5. Baseline Limitations, Open Challenges, and Directions for Advancement

Empirical evidence from both RoboCasa and CALVIN indicates that, despite solid performance in isolated or short-horizon tasks, agent success rates drop sharply when executing multi-stage skills or transferring to unseen environments and linguistic constructions. In RoboCasa, composite tasks remain non-trivial; fine-tuning on atomic-pretrained models yields gains, but general mastery is elusive (Nasiriany et al., 4 Jun 2024).

In CALVIN, baseline MCIL policies struggle particularly with skill chaining, confounding similar language instructions (e.g., “red” vs. “blue”) and exhibiting initial state sensitivity (“causal confusion” between proprioceptive cues and language input). These findings highlight the need for more effective sensor fusion, data augmentation, domain adaptation, and feedback-driven planning methods. Future advances may arise from improved depth input exploitation (texture invariance), enhanced alignment losses bridging language and vision pathways, and RL hybrids that address demonstration-following limitations in offline regimes (Mees et al., 2021).

Emerging architectures like MoDE leverage mixture-of-expert denoisers and noise-conditioned routing to improve both computational efficiency (using up to 90% fewer FLOPs with competitive performance) and generalization through diverse multi-dataset pretraining (Reuss et al., 17 Dec 2024). PointMapPolicy demonstrates that integrating structured point cloud representations yields particular benefit for geometry-heavy RoboCasa tasks, reinforcing the importance of multi-modal learning architectures and pretraining strategies (Jia et al., 23 Oct 2025).

6. Benchmarking Methodologies, Real-World Validation, and Community Impact

Both benchmarks have established protocols for dataset release, documentation, and code availability, supporting reproducibility and cross-lab comparison. RoboCasa’s integration with high-fidelity, photorealistic renderers and cross-platform support positions it as a next-generation platform for academic and industrial research targeting generalist robots in realistic home environments.
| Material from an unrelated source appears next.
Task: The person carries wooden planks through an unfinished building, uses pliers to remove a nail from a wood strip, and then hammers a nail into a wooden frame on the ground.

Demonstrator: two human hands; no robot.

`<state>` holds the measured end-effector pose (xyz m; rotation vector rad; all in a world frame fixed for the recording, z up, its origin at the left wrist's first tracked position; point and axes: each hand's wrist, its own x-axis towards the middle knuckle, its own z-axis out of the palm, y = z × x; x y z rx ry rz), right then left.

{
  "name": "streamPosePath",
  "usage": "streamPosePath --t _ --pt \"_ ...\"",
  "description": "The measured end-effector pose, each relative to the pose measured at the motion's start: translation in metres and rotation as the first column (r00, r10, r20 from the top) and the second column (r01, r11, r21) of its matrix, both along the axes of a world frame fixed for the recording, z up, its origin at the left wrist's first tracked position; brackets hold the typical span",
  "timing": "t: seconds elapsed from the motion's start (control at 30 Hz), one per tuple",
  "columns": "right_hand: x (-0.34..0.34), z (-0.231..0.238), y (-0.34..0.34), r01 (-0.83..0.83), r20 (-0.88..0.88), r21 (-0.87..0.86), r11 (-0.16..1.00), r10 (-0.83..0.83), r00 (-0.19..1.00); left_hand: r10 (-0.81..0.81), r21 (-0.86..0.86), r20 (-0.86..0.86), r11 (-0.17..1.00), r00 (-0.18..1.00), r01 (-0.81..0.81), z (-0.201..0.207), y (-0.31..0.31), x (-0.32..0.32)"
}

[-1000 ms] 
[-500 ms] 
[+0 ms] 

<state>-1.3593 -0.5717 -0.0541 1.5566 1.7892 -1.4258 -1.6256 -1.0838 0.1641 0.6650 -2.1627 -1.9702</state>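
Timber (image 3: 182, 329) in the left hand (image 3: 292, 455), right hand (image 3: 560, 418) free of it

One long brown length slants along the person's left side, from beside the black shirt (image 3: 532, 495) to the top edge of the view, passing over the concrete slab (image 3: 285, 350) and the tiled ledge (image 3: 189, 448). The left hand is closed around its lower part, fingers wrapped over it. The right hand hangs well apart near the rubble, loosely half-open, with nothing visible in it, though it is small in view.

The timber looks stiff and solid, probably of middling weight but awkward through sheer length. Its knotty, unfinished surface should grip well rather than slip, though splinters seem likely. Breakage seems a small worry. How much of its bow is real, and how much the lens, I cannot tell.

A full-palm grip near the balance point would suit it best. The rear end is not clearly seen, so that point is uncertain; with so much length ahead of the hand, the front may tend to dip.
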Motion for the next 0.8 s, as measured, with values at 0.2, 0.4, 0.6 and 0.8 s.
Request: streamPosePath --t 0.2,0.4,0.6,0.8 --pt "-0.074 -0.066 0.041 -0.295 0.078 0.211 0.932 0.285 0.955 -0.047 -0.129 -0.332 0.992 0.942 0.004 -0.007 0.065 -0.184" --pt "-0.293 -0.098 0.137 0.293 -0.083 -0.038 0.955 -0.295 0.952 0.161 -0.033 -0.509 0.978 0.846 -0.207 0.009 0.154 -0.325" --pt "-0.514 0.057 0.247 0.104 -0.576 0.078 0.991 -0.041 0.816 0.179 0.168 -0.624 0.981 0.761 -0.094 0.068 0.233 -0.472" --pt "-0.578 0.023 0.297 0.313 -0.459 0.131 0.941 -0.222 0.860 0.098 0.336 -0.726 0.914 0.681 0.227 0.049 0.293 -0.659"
CALVIN’s systematic language generalization splits and emphasis on compositional task execution have made it a standard for evaluating language-conditioned policy robustness in the embodied AI literature.

Subsequent benchmarks such as RoboCAS (Zheng et al., 9 Jul 2024) and RoboChallenge (Yakefu et al., 20 Oct 2025) draw on the design philosophy exemplified by RoboCasa and CALVIN but extend evaluation toward real-robot deployments, dynamic object arrangements, and fine-grained metrics (e.g., stepwise “progress score”). This suggests that RoboCasa and CALVIN continue to shape the evolution of embodied AI benchmarking, providing foundational environments against which new agents and architectures are compared.

7. Synthesis and Conclusion

RoboCasa and CALVIN define the modern landscape of simulated robotic manipulation testing, emphasizing not only breadth in environmental and task diversity but also depth in multi-modal perception, language grounding, and long-horizon planning. RoboCasa excels as a large-scale, richly textured, LLM-guided simulation with robust task generation and data scaling methodologies; CALVIN leads in language-instructed manipulation and compositional skill sequencing under continuous control and variable sensor streams.

Ongoing research in imitation learning, policy architecture optimization, and multi-modal fusion is driven by the empirical challenges captured by these platforms. Progress on these benchmarks correlates with advancements in generalizable, sample-efficient, and robust robotic control policies suitable for real-world application in unstructured household domains. Both benchmarks continue to serve as critical proving grounds for evaluating the efficacy and scalability of generalist robotic systems.